[Items from a data source]
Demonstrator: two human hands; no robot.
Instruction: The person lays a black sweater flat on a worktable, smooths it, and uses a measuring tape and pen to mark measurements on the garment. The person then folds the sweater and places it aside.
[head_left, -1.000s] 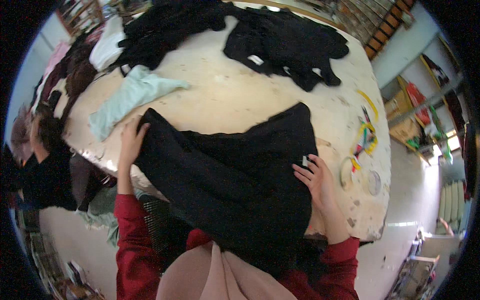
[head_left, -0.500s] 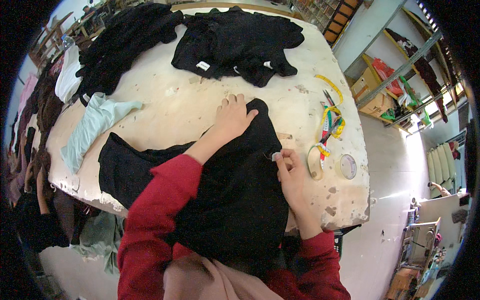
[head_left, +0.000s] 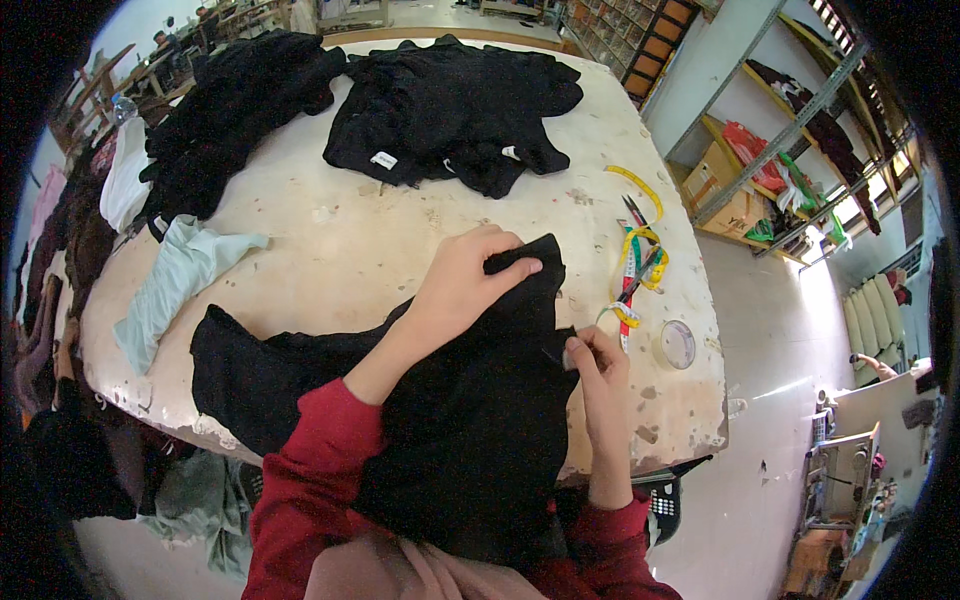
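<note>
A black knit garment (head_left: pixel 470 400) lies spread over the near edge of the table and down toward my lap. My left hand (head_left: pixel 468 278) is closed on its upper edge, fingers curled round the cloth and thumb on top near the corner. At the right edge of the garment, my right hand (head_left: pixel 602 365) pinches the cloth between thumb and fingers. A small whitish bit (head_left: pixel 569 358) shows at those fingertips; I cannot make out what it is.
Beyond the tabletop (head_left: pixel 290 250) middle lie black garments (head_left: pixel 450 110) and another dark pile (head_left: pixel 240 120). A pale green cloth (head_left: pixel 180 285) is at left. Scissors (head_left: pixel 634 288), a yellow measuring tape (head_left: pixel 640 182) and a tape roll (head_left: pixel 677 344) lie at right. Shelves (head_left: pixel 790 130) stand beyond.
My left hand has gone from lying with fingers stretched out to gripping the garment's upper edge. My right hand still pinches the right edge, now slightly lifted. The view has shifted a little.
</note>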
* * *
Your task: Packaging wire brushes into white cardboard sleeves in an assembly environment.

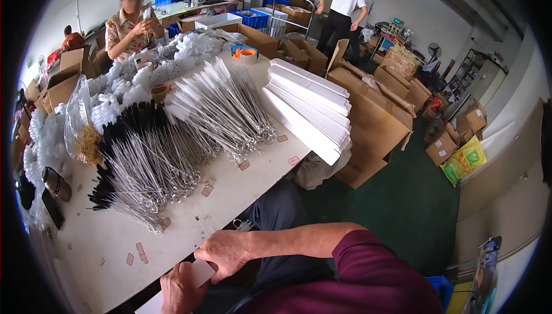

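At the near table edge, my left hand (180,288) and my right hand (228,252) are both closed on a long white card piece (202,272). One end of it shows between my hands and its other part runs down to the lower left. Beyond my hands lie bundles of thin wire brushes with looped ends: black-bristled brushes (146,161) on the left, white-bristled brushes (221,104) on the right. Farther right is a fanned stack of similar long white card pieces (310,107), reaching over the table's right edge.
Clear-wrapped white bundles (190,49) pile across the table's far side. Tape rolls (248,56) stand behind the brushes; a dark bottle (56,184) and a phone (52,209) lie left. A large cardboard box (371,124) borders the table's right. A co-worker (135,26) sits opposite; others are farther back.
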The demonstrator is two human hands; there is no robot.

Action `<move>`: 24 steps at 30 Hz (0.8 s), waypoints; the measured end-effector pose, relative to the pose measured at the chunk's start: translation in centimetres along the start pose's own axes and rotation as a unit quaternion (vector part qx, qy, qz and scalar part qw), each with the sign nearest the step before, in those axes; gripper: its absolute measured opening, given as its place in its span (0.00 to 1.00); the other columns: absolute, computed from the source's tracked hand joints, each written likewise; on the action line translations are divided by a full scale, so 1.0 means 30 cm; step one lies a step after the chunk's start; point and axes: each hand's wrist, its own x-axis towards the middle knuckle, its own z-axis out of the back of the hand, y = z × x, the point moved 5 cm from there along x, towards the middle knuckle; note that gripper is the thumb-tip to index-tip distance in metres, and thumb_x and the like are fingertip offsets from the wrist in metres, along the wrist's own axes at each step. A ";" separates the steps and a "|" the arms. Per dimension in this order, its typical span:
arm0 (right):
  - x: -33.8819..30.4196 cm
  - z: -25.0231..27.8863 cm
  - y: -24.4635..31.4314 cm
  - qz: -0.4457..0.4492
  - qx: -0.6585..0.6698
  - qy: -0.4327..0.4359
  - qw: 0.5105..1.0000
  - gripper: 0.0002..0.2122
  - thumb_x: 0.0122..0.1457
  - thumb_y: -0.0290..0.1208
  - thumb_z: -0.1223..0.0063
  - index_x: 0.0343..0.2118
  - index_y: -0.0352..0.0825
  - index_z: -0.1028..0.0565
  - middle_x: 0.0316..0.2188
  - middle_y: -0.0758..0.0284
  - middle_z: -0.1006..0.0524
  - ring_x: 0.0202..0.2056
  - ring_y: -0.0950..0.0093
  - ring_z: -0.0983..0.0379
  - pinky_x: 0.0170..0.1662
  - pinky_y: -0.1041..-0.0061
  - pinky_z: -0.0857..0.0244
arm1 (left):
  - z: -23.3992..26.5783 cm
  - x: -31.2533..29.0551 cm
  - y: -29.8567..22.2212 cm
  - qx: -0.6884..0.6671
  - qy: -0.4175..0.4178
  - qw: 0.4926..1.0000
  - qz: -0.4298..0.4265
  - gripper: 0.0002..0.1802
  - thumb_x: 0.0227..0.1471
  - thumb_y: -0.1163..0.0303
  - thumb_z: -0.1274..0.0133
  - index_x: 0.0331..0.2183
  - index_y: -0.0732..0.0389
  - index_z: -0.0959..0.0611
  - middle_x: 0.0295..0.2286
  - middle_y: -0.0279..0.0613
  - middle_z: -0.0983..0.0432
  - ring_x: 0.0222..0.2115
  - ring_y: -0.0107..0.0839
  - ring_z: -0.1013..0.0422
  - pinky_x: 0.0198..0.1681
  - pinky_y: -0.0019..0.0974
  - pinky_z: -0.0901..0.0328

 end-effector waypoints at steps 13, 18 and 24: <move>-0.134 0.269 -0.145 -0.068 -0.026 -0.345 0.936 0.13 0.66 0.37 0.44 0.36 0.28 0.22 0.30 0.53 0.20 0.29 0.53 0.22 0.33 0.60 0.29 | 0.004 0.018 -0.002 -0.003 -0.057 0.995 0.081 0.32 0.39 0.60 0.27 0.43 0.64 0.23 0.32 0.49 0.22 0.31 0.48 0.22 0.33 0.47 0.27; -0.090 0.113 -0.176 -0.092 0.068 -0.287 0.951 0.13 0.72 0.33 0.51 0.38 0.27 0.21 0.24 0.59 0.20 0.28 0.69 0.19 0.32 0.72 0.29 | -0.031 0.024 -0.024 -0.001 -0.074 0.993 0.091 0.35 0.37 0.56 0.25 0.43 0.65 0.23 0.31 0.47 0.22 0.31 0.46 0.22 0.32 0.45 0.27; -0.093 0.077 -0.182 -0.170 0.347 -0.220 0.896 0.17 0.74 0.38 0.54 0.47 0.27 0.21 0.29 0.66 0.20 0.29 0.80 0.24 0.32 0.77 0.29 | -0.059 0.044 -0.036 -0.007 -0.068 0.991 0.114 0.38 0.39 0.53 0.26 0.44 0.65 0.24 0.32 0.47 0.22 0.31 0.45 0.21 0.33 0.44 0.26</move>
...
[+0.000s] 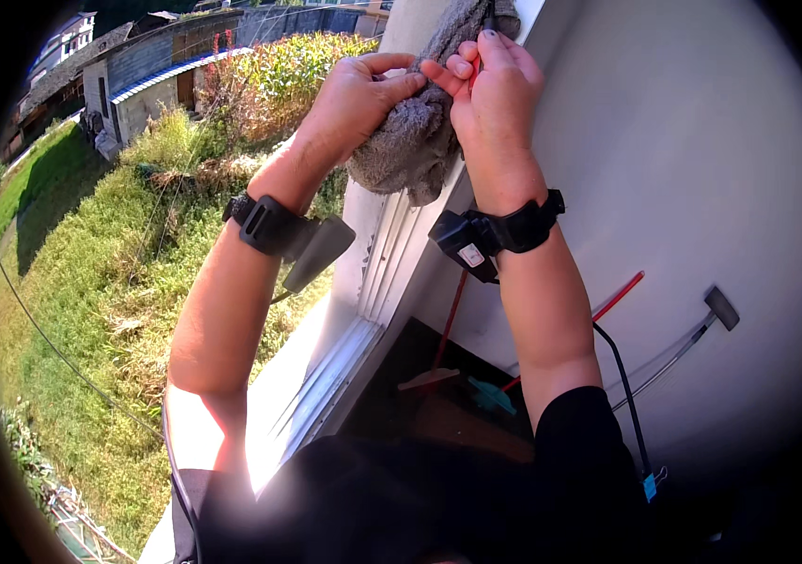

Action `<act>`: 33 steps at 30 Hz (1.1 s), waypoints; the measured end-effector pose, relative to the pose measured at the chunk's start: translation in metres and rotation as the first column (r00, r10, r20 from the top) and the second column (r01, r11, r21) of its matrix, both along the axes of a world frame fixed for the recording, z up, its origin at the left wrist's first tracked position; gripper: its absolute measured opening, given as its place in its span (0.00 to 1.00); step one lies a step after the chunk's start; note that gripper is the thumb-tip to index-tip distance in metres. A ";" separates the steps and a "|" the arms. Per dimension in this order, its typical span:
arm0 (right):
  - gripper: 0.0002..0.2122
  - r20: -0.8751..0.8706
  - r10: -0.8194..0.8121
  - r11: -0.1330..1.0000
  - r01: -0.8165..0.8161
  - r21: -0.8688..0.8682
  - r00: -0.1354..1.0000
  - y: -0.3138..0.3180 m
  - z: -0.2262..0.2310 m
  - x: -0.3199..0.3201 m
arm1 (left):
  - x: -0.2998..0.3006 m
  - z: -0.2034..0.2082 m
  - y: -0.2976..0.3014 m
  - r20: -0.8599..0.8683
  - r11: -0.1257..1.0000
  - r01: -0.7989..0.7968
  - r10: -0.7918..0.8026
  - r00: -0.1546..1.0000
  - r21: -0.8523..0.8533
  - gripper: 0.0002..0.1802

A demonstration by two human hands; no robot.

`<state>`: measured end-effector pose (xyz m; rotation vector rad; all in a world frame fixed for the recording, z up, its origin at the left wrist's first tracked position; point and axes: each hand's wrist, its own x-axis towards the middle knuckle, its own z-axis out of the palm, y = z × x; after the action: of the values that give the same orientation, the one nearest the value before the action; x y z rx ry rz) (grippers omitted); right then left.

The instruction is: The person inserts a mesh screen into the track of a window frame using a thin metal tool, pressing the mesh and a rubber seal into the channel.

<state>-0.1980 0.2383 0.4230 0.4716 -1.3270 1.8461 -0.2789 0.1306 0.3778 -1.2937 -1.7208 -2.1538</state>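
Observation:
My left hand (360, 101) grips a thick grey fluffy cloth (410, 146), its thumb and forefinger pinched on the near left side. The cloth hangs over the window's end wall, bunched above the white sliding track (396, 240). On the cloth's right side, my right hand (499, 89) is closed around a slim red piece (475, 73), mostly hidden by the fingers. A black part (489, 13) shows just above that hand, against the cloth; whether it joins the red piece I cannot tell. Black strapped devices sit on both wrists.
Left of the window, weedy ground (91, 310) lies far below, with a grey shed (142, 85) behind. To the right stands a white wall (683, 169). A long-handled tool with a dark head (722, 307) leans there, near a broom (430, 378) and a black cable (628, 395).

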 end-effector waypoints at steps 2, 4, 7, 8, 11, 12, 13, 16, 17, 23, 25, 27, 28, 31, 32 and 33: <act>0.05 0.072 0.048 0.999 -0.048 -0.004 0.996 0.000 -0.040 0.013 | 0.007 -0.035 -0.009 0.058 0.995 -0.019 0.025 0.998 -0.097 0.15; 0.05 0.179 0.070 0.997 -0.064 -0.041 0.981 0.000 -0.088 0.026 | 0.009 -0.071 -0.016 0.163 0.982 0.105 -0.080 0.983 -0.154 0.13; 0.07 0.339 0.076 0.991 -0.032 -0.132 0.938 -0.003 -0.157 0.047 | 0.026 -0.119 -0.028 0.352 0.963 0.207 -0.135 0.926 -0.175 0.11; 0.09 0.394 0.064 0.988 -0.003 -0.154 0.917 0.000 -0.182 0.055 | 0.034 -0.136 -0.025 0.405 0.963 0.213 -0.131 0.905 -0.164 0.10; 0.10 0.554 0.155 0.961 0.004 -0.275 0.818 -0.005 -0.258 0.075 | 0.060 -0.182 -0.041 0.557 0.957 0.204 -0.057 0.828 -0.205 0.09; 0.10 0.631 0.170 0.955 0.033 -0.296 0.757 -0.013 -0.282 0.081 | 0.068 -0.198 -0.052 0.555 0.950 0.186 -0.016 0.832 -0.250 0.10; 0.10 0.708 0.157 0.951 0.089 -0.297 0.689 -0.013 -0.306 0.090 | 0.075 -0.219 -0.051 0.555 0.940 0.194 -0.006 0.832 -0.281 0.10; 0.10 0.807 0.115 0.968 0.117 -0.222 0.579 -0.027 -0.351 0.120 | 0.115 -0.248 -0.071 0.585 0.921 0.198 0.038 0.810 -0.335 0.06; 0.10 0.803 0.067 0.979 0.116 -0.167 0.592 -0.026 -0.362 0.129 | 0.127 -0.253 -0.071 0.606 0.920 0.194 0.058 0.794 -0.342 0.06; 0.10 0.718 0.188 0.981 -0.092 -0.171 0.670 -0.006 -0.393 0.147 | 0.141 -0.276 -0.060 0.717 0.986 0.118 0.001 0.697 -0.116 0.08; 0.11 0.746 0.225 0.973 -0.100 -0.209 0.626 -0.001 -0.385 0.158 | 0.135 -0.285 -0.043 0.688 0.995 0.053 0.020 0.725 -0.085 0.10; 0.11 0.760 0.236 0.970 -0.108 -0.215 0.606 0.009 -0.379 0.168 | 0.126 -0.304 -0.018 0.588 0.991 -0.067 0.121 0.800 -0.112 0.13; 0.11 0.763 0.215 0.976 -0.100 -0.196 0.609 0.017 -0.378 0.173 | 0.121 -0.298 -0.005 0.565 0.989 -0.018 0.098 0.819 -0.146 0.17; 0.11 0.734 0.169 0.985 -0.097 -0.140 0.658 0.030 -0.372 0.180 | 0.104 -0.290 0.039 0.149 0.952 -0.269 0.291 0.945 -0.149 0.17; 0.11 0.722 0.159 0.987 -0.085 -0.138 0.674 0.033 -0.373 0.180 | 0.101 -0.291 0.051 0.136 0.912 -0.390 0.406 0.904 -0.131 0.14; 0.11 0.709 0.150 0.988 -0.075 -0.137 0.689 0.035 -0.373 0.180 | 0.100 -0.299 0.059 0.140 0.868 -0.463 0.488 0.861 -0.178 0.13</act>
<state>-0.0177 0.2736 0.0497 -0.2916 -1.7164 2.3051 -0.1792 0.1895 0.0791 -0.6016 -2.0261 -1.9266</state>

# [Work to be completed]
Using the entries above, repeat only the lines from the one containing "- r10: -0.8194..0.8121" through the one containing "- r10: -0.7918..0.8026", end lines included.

# [Reply to the task]
  - r10: -0.8194..0.8121
  - r11: -0.1330..1.0000
  - r01: -0.8165..0.8161
  - r21: -0.8688..0.8682
  - r00: -0.1354..1.0000
  - y: -0.3138..0.3180 m
  - z: -0.2262..0.2310 m
  - x: -0.3199..0.3201 m
arm1 (left):
  - x: -0.2998..0.3006 m
  - z: -0.2034..0.2082 m
  - y: -0.2976..0.3014 m
  - r20: -0.8599..0.8683
  - r11: -0.1257..1.0000
  - r01: -0.7989..0.7968
  - r10: -0.7918..0.8026

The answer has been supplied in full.